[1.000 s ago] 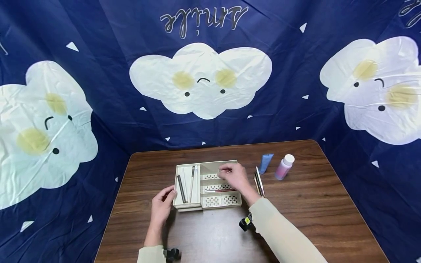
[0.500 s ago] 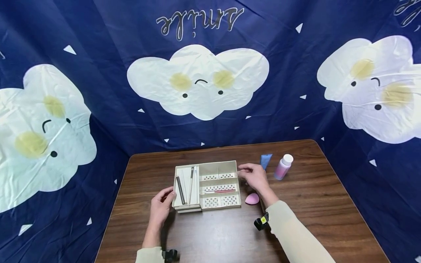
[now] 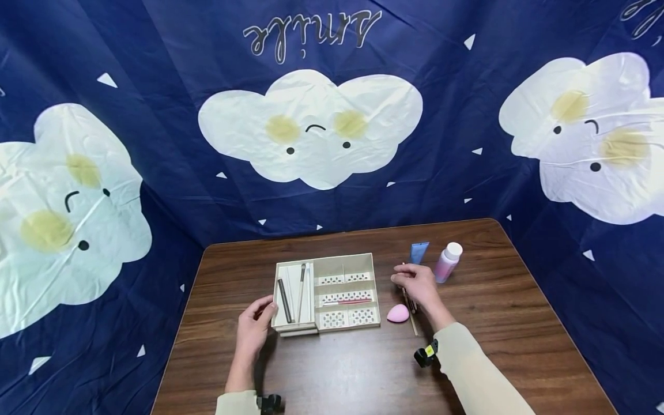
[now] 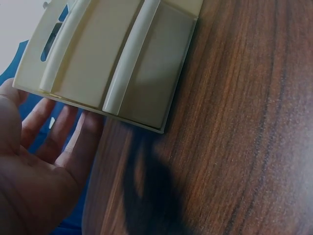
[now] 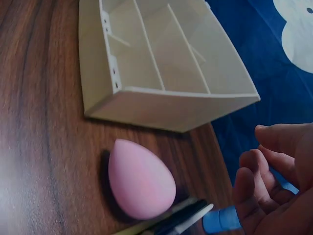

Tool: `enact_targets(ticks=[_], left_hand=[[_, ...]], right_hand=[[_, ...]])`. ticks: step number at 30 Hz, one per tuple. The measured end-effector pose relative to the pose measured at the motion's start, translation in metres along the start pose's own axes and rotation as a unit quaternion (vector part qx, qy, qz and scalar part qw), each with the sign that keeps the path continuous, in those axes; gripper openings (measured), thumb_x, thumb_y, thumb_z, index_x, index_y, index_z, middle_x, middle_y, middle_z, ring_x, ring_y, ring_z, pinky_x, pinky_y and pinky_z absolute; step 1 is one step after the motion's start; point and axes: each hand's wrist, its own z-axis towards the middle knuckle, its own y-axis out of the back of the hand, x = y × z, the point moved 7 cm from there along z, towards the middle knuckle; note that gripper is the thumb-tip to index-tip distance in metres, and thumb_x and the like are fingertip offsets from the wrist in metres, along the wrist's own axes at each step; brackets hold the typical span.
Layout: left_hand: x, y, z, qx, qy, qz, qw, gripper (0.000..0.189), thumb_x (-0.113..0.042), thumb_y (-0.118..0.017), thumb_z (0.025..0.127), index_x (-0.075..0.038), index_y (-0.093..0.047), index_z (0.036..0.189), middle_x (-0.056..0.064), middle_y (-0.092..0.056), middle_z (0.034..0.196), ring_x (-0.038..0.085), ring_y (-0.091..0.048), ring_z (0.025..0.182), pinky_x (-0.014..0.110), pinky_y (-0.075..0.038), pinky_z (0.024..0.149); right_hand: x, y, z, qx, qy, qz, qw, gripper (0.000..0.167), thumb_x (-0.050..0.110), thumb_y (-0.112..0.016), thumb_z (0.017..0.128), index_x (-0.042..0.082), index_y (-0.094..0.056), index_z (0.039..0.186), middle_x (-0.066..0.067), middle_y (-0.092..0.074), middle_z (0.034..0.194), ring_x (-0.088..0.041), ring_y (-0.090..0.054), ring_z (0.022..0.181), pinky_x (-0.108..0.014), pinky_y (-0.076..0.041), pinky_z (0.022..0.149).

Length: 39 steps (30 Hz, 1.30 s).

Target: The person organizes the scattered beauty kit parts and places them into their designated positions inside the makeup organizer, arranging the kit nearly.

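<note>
A cream organizer box (image 3: 344, 331) sits on the table, with dividers and perforated slots on its right side. My left hand (image 3: 253, 329) rests against its left end, fingers straight along the outer wall and thumb near the rim. Lying in the left tray are a black pen-like stick (image 3: 285, 301) and a makeup brush (image 3: 301, 291); a red-and-white slim brush (image 3: 347, 301) lies in the middle row. To the right of the box, my right hand (image 3: 421, 286) hovers over several slim sticks (image 5: 181, 218), its fingers loosely bent and holding nothing in the right wrist view.
A pink makeup sponge (image 3: 398, 313) lies between the box and the sticks. Behind my right hand are a blue tube (image 3: 418, 252) and a pink bottle with a white cap (image 3: 448, 261). Dark blue cloth with clouds (image 3: 311, 127) hangs behind the table.
My right hand has moved from above the box's back slots to the right, over the sticks. The pink sponge came out from behind the arm. My left hand stays at the box.
</note>
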Motion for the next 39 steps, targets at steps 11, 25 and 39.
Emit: enact_targets(ticks=[11,25,39], left_hand=[[0.001,0.000,0.001,0.009,0.026,-0.010,0.9996,0.028,-0.014,-0.071,0.098,-0.002,-0.072,0.123,0.000,-0.073,0.101,0.004,-0.062,0.084,0.019,-0.052,0.070],[-0.036,-0.001,-0.015,0.021,0.024,-0.013,0.9994,0.027,-0.008,-0.068,0.098,0.004,-0.071,0.122,0.001,-0.073,0.100,0.003,-0.062,0.082,0.020,-0.052,0.070],[-0.037,-0.001,-0.016,0.019,0.021,-0.007,0.9996,0.026,-0.008,-0.068,0.098,0.004,-0.071,0.121,0.004,-0.073,0.101,0.003,-0.061,0.083,0.019,-0.052,0.071]], right_hand=[[-0.031,0.014,0.001,-0.012,-0.018,-0.041,0.9989,0.028,0.008,-0.078,0.085,-0.003,-0.076,0.111,-0.014,-0.077,0.088,-0.018,-0.067,0.066,-0.027,-0.053,0.055],[-0.079,0.020,0.003,0.006,-0.096,-0.029,0.9949,0.031,0.005,-0.075,0.085,-0.007,-0.072,0.113,-0.006,-0.072,0.075,-0.015,-0.061,0.055,-0.026,-0.048,0.047],[-0.076,0.021,0.004,-0.020,-0.064,-0.140,0.9878,0.024,0.012,-0.081,0.080,0.000,-0.077,0.100,-0.011,-0.078,0.083,-0.007,-0.056,0.049,-0.027,-0.045,0.050]])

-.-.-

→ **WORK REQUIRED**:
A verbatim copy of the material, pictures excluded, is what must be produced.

→ **TASK RESPONSE**:
[1.000 s ago] 
[0.500 s ago] 
[now] 
[now] 
[now] 

Tool: `enact_targets(ticks=[_], left_hand=[[_, ...]], right_hand=[[_, ...]])`. ticks: step number at 30 Hz, one per tuple. The measured end-effector pose relative to the pose measured at the motion's start, translation in metres along the start pose's own axes and rotation as a unit quaternion (vector part qx, qy, qz and scalar part qw), each with the sign that keeps the path continuous, in those axes; gripper openings (measured), thumb_x, thumb_y, thumb_z, index_x, index_y, index_z, middle_x, middle_y, middle_z, ring_x, ring_y, ring_z, pinky_x, pinky_y and pinky_z absolute; step 1 is one step after the motion's start; point and axes: each hand's wrist, its own z-axis towards the middle knuckle, its own y-axis out of the back of the hand, x = y × z, the point moved 7 cm from there along z, towards the middle knuckle; note that gripper is the thumb-tip to index-tip distance in metres, and thumb_x and the like are fingertip offsets from the wrist in metres, along the wrist's own axes at each step; brackets hold the typical span.
Layout: left_hand: x, y, z, qx, qy, qz, qw, gripper (0.000..0.189), thumb_x (-0.113..0.042), thumb_y (-0.118..0.017), thumb_z (0.025..0.127), index_x (-0.075..0.038), index_y (-0.093..0.047), index_z (0.036..0.189), middle_x (-0.056..0.064), middle_y (-0.092..0.056), middle_z (0.034..0.196), ring_x (-0.038..0.085), ring_y (-0.091..0.048), ring_z (0.025..0.182), pinky_x (-0.014..0.110), pinky_y (-0.075..0.038), pinky_z (0.024..0.149); right_hand: x, y, z, qx, qy, qz, qw, gripper (0.000..0.167), thumb_x (-0.050..0.110), thumb_y (-0.112..0.016), thumb_z (0.017..0.128), index_x (-0.042..0.082), index_y (-0.094..0.056), index_z (0.039..0.186), middle_x (-0.066..0.067), middle_y (-0.092..0.074), middle_z (0.034..0.194), ring_x (-0.088..0.041), ring_y (-0.090..0.054), ring_z (0.022..0.181), pinky_x (-0.108..0.014), pinky_y (-0.076..0.041), pinky_z (0.022..0.149).

Length: 39 steps (30 Hz, 1.30 s).

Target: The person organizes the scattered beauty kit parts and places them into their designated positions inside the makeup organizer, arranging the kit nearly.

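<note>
A cream organizer box (image 3: 344, 331) sits on the table, with dividers and perforated slots on its right side. My left hand (image 3: 253, 329) rests against its left end, fingers straight along the outer wall and thumb near the rim. Lying in the left tray are a black pen-like stick (image 3: 285, 301) and a makeup brush (image 3: 301, 291); a red-and-white slim brush (image 3: 347, 301) lies in the middle row. To the right of the box, my right hand (image 3: 421, 286) hovers over several slim sticks (image 5: 181, 218), its fingers loosely bent and holding nothing in the right wrist view.
A pink makeup sponge (image 3: 398, 313) lies between the box and the sticks. Behind my right hand are a blue tube (image 3: 418, 252) and a pink bottle with a white cap (image 3: 448, 261). Dark blue cloth with clouds (image 3: 311, 127) hangs behind the table.
My right hand has moved from above the box's back slots to the right, over the sticks. The pink sponge came out from behind the arm. My left hand stays at the box.
</note>
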Motion for the next 39 steps, targets at steps 11, 25 and 39.
Emit: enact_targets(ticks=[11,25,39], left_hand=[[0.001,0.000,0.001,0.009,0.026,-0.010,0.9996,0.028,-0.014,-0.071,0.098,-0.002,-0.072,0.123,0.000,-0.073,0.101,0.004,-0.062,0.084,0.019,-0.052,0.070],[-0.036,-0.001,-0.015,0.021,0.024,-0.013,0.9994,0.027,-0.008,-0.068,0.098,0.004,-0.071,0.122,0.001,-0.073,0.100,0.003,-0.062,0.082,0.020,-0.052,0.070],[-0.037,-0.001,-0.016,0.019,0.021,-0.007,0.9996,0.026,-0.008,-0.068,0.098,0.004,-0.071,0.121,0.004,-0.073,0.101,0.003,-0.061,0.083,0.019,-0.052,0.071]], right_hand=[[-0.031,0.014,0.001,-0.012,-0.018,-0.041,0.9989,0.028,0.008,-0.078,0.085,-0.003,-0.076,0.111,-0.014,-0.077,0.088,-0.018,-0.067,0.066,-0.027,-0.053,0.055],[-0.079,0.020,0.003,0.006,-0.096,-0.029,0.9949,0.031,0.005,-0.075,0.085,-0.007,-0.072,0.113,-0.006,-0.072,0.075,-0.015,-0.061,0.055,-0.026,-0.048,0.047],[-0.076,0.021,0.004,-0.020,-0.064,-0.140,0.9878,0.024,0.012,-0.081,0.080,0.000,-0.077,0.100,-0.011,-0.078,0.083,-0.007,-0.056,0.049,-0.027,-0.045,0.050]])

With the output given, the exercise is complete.